L'uomo, ieri sera ha chiamato il ragazzo al telefono preannunciando la sua partenza alla volta di Cassino entro poche ore, nonostante il divieto. Il figlio ha provato a dissuaderlo ma senza risultato. Per questo ha deciso di informare il primario del reparto. Immediatamente è scattato l'allarme: sono state attivate tutte le procedure di messa in sicurezza dell'intera area ospedaliera e soprattutto sono state allertate le forze dell'ordine. Diramate anche le generalità dell'uomo e una foto. Una vera e propria task-force per impedire il suo arrivo a Cassino e soprattutto in ospedale.

Il dialogo

Lo stesso, però, non riuscendo a contenere la gioia di riabbracciare il figlio, mentre il treno sfrecciava verso sud, si è messo a parlare al telefono con alcuni amici. Raccontando le trasgressioni commesse per arrivare in stazione e salire quindi sul primo intercity diretto nel Lazio. Ma soprattutto ha più volte ribadito la città di residenza: Pavia. Un colloquio che non è passato inosservato ad alcuni pendolari che hanno quindi informato il capotreno che a sua volta ha informato la Polfer di Roma e la Polizia di Cassino già allertata dal 'Santa Scolastica'. Alla stazione Termini il viaggio del 'temerario' genitore si è concluso.

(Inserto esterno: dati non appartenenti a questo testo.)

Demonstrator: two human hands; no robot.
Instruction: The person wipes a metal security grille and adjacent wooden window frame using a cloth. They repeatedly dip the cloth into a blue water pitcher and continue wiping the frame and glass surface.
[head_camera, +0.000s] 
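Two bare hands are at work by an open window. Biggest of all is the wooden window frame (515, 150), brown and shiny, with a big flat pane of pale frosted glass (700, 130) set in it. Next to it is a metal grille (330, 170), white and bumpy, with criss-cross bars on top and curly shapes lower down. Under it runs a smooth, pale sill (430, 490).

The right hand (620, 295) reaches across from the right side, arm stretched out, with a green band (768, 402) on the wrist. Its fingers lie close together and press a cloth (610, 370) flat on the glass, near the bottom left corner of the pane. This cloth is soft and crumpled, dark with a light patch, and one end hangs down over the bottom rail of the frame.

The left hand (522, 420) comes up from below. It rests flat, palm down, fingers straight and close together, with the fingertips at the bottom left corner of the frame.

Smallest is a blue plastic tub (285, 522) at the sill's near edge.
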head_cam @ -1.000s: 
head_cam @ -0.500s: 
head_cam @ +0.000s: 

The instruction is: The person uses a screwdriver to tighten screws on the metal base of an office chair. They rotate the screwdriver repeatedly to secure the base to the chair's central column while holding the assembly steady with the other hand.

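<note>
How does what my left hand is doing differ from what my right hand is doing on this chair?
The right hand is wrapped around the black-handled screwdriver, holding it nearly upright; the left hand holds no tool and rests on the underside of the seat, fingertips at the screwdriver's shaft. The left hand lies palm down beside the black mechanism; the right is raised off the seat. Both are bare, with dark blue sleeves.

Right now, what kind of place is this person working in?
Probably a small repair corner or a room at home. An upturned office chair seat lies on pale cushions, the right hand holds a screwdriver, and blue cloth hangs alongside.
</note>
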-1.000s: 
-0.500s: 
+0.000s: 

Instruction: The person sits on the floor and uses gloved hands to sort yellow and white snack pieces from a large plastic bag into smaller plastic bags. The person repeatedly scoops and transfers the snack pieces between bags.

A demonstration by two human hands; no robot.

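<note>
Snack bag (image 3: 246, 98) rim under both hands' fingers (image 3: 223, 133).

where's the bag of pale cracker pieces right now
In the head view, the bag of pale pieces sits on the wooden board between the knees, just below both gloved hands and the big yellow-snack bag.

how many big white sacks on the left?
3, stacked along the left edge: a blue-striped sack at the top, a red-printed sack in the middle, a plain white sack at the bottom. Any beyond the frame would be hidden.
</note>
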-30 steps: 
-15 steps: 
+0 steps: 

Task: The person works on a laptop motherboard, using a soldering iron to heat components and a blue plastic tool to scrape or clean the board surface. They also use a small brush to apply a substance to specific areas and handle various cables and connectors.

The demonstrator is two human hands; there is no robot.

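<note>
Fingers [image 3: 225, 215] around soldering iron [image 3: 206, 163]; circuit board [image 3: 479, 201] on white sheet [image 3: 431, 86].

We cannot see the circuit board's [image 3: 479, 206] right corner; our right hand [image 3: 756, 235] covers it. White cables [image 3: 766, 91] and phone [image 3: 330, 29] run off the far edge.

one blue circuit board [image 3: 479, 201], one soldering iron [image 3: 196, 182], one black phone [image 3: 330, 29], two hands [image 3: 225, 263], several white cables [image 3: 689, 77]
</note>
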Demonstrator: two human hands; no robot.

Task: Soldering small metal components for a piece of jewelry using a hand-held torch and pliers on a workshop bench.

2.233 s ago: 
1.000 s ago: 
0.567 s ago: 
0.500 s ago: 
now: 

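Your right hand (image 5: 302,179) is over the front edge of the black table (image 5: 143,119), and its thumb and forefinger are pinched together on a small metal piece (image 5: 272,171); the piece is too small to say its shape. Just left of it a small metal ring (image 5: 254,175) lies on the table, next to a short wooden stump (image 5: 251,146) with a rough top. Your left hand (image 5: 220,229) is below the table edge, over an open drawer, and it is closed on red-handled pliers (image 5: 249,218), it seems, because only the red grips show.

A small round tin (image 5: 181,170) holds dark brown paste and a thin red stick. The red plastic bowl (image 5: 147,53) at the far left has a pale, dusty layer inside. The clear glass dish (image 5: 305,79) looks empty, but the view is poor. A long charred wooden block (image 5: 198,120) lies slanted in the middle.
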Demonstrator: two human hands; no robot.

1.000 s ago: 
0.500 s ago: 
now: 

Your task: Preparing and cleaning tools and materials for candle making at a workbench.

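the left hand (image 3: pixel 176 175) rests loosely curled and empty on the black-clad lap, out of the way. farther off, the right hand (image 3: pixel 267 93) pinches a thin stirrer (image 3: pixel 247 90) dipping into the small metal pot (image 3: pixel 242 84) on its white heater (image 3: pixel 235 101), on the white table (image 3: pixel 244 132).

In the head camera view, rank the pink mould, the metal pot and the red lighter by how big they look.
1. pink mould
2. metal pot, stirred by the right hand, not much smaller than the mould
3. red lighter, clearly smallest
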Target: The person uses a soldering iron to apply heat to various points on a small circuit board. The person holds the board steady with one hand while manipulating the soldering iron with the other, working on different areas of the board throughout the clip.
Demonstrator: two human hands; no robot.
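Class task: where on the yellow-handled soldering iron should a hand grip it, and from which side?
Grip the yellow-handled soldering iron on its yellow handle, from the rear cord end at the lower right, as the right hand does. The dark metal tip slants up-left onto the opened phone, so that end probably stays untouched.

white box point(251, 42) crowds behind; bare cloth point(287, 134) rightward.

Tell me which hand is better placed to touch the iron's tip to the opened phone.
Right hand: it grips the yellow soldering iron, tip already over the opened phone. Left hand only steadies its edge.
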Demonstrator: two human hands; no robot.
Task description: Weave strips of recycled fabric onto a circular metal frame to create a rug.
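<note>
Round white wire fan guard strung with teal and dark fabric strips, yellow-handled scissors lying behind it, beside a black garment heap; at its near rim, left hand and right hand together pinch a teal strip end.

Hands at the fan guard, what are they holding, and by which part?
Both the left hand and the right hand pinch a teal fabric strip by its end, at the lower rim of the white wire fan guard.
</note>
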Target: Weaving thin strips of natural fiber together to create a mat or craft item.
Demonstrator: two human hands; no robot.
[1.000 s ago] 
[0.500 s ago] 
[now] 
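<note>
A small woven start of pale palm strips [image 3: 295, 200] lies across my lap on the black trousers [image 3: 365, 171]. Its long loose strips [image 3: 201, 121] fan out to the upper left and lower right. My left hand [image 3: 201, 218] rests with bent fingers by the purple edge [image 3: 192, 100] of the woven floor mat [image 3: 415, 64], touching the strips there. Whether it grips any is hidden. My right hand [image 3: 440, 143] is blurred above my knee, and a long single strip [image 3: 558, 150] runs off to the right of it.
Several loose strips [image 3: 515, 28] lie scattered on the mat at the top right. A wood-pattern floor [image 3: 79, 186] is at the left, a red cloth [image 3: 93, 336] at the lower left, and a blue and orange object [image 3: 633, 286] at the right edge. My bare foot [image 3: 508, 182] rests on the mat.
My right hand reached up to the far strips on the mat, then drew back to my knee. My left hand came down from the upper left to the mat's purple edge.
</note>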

Ad aspettarlo sulla banchina c'erano poliziotti e medici con mascherina e tuta isolante che lo hanno bloccato e condotto allo 'Spallanzani' dove ora si trova in isolamento. 

La professionalità

Un plauso all'intero reparto dell'Spdc ed alla direzione sanitaria del 'Santa Scolastica' che senza perdere il controllo si sono preparati ad affrontare ogni situazione, anche l'arrivo in auto o in bus dello sconsiderato cittadino.